## [Exercise aim]
With the line containing "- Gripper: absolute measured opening" as the start and the line containing "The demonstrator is" as the end, transcribe that span of the entries below exactly, including both.

[Data extract]

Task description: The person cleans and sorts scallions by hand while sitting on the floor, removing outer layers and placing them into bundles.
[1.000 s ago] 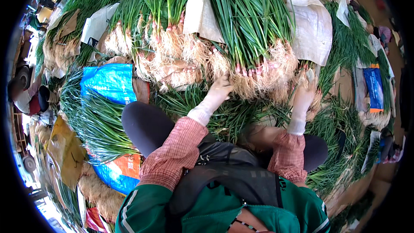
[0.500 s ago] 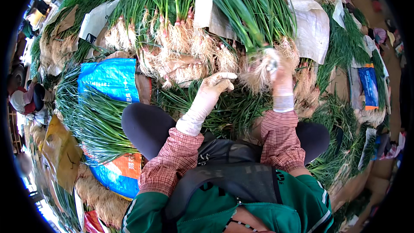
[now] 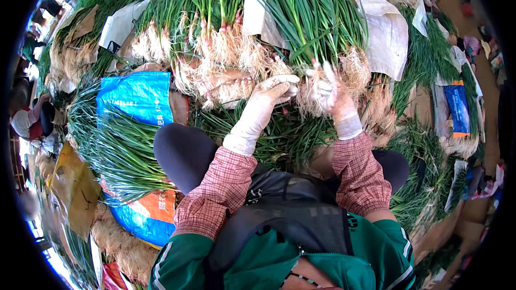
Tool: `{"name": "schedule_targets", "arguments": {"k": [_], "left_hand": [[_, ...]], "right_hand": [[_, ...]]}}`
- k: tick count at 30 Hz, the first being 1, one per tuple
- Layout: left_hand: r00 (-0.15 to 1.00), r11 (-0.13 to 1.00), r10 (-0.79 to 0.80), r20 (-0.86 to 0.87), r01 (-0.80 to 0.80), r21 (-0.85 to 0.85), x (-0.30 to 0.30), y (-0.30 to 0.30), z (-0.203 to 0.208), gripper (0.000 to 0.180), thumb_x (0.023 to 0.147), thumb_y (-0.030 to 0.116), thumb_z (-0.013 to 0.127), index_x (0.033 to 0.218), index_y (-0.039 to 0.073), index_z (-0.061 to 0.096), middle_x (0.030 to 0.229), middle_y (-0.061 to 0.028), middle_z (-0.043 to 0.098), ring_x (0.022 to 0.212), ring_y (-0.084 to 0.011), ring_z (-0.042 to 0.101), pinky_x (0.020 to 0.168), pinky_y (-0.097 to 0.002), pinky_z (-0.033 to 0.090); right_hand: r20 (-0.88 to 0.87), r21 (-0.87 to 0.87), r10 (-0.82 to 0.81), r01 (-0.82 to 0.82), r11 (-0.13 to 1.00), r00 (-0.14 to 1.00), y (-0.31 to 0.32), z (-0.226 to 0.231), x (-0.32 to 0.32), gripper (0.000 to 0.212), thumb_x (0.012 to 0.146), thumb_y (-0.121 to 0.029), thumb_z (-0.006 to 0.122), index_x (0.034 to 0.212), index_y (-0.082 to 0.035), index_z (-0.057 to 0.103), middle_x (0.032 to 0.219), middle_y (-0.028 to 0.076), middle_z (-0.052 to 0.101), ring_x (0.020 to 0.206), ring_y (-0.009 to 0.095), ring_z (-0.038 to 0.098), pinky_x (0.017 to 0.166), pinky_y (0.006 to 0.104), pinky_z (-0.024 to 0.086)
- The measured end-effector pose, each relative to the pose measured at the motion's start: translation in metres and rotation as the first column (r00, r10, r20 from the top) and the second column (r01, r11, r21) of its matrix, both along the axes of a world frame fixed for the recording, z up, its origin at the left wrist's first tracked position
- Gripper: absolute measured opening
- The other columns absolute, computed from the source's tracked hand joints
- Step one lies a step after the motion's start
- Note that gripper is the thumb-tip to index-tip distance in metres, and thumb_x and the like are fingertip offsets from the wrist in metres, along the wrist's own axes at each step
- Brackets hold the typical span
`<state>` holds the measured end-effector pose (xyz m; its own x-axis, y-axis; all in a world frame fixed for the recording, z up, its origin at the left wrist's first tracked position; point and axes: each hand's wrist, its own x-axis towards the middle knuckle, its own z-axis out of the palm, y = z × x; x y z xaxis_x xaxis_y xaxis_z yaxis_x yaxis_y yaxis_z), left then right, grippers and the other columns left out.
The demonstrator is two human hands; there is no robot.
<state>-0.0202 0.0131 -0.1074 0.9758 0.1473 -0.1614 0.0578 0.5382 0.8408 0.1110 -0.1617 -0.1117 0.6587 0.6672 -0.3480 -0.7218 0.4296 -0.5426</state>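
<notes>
White gloves cover both my hands. My right hand [image 3: 334,95] is at the root end of a pile of spring onions [image 3: 317,16], its fingers stretched upward and apart over the pale roots. Long green leaves of this pile point away from me. Just to the left, my left hand [image 3: 275,89] has its fingers bent together, tips toward the right hand; what they hold, if anything, is hidden. Beyond it stand bundled spring onions [image 3: 220,37] with pinkish bulbs and shaggy, straw-coloured roots. Loose green spring onions [image 3: 279,137] lie below my hands, between my knees.
More spring onions [image 3: 126,147] lie at left over a blue sheet [image 3: 137,94]. White sheets [image 3: 384,35] rest between the piles. A yellowish sheet [image 3: 72,188] is far left. Other people [image 3: 29,123] sit at the left edge and far right.
The spring onions in my right hand have come down onto the pile, and its fingers have loosened from them. My right hand has shifted left; my left hand moved slightly right, fingers curling more.
</notes>
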Motion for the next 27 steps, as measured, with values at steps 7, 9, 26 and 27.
{"name": "schedule_targets", "arguments": {"k": [7,9,26,27], "left_hand": [[0.999,0.926,-0.023,0.023,0.013,0.377,-0.003,0.006,0.01,0.034,0.092,0.028,0.054,0.113,0.001,0.06,0.106,-0.0101,0.063,0.101,-0.016,0.058,0.091,-0.0306,0.044],[0.989,0.951,-0.137,-0.057,0.148,0.271,-0.007,0.002,-0.002,0.033,0.093,0.027,0.052,0.112,0.001,0.059,0.099,-0.0081,0.064,0.087,-0.0134,0.06,0.079,-0.0255,0.047],[0.959,0.975,0.219,-0.182,-0.207,0.086,-0.042,-0.029,-0.046,0.014,0.093,0.013,0.051,0.091,0.002,0.059,0.075,-0.0006,0.058,0.06,-0.0065,0.051,0.059,-0.0206,0.045],[0.958,0.974,0.216,-0.188,-0.199,0.11,-0.04,-0.032,-0.046,0.014,0.093,0.013,0.051,0.09,0.002,0.058,0.075,-0.0004,0.058,0.06,-0.0063,0.05,0.058,-0.0205,0.045]], "right_hand": [[0.916,-0.4,0.358,0.431,0.809,0.179,0.007,0.017,-0.05,0.034,0.09,-0.034,0.056,0.096,-0.002,0.064,0.081,0.01,0.065,0.061,0.016,0.06,0.055,0.029,0.049],[0.714,-0.679,0.698,0.291,0.674,0.048,0.003,0.012,-0.076,0.038,0.09,-0.036,0.055,0.093,0.0,0.066,0.075,0.011,0.064,0.063,0.018,0.061,0.061,0.0316,0.05],[-0.063,0.124,0.06,-0.052,0.991,0.996,0.054,-0.053,-0.088,0.022,0.097,-0.02,0.041,0.103,-0.001,0.051,0.078,0.005,0.053,0.063,0.015,0.049,0.056,0.027,0.044],[-0.067,0.141,0.089,-0.078,0.987,0.994,0.051,-0.052,-0.088,0.02,0.097,-0.018,0.039,0.101,-0.001,0.05,0.077,0.005,0.051,0.062,0.015,0.049,0.056,0.0281,0.044]]}}
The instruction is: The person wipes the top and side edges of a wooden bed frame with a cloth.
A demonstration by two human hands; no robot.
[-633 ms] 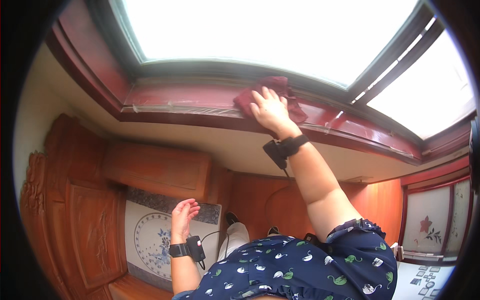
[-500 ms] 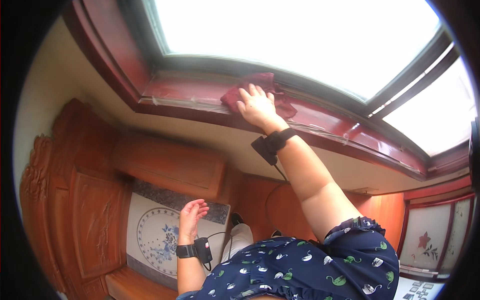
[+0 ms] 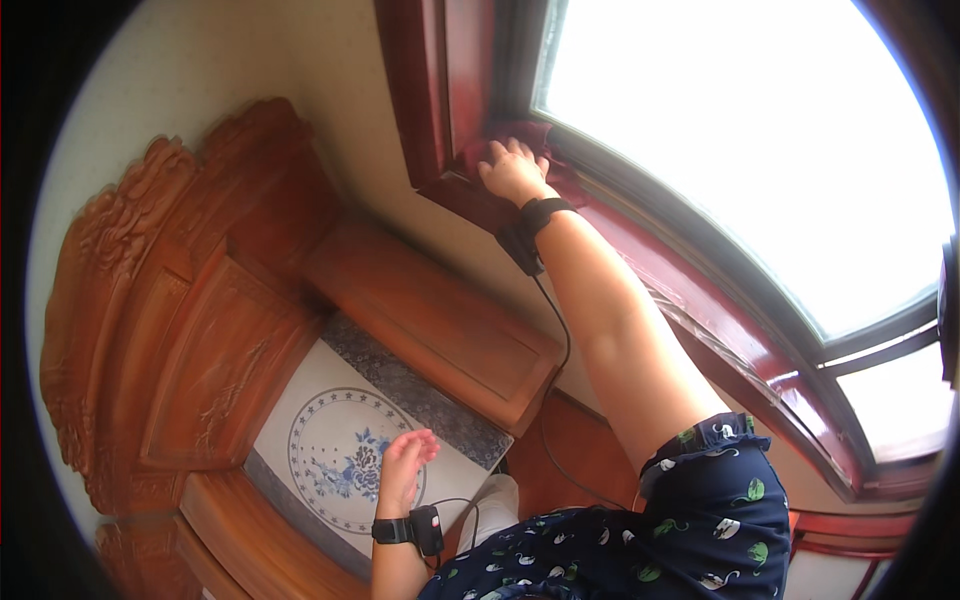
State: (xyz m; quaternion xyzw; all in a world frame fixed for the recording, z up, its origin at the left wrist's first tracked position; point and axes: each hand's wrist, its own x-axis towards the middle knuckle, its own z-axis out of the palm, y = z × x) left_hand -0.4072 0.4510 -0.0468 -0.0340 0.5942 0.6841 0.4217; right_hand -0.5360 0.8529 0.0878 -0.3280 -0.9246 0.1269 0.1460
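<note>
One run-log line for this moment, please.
Right hand: palm-down on red cloth | Cloth: on sill, at corner | Left hand: seemingly empty, in front of seat pad

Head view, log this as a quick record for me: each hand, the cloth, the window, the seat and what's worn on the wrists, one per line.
Right hand: palm down on the cloth
Cloth: dark red, bunched, at the left corner of the red windowsill
Left hand: fingers loosely curled, nothing seen in it
Window: bright pane, dark frame
Seat: brown wood, carved back, blue-flowered pale covering
Wrists: black strapped device on each
</note>
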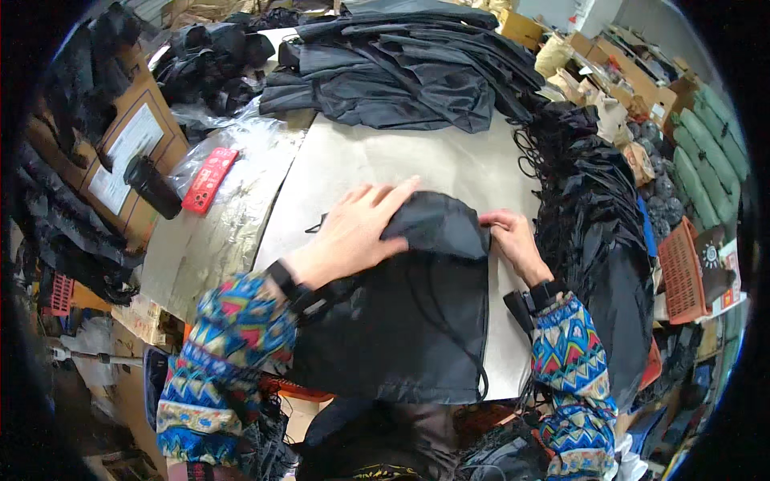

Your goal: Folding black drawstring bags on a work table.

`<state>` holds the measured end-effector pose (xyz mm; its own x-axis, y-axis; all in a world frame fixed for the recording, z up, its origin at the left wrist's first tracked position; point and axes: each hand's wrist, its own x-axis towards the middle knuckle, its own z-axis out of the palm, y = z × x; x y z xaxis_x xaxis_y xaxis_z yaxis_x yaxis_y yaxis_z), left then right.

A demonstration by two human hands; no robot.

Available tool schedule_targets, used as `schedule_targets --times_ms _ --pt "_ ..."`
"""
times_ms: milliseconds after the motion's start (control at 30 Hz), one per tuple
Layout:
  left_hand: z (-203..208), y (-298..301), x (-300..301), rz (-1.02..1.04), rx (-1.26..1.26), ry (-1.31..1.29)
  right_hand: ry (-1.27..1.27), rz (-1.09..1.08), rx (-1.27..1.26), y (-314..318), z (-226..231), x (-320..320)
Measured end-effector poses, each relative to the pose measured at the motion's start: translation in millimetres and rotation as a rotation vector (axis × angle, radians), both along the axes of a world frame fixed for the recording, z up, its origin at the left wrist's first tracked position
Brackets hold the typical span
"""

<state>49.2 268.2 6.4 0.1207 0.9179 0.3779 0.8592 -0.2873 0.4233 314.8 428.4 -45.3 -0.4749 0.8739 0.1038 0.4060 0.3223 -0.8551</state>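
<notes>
A black drawstring bag (393,321) lies flat on the pale tabletop (321,176) in front of me, its far end a rounded flap of fabric. A dark cord (437,309) runs loosely across it toward the near right corner. My left hand (361,228) rests over the bag's upper left part, fingers stretched out and apart. At the upper right edge, my right hand (513,240) pinches the bag's fabric between thumb and fingers. Both forearms wear colourful patterned sleeves, with black straps at the wrists.
A heap of black fabric (401,72) covers the table's far end. More black bags with cords (593,192) hang along the right side. To the left are a red phone case (210,180), a black cup (152,186) and a cardboard box (132,152). A red basket (682,272) stands far right.
</notes>
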Motion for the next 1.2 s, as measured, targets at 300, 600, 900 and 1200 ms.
schedule_targets --times_ms 300,600,900,1200 --pt "22 45 -19 -0.099 -0.237 -0.246 -0.719 0.739 1.061 -118 53 -22" --pt "15 25 -31 -0.328 -0.077 -0.237 -0.622 0.845 0.976 -116 28 -92" --pt "-39 -35 -5 -0.424 -0.243 -0.018 -0.667 0.793 0.986 -120 19 -37" --pt "-30 -37 12 -0.470 -0.238 0.323 -0.643 1.132 1.125 -127 61 63"
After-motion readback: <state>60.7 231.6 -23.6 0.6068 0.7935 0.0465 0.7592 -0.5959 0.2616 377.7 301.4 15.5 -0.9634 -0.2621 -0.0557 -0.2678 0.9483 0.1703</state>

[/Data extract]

## [Result for this exercise]
- Gripper: absolute measured opening
- The other columns absolute, computed from the source's tracked hand joints
- Step one lies a step after the motion's start
- Note that gripper is the thumb-tip to index-tip distance in metres, and thumb_x and the like are fingertip offsets from the wrist in metres, along the wrist's own axes at each step
- Brackets hold the typical span
`<state>` holds the measured end-effector pose (xyz m; its own x-axis, y-axis; all in a world frame fixed for the recording, z up, its origin at the left wrist's first tracked position; point and axes: each hand's wrist, its own x-axis towards the middle knuckle, its own z-axis out of the palm, y = z × x; x y z xaxis_x xaxis_y xaxis_z yaxis_x yaxis_y yaxis_z), left then right, grippers and the other columns left out.
The demonstrator is two human hands; there is no robot.

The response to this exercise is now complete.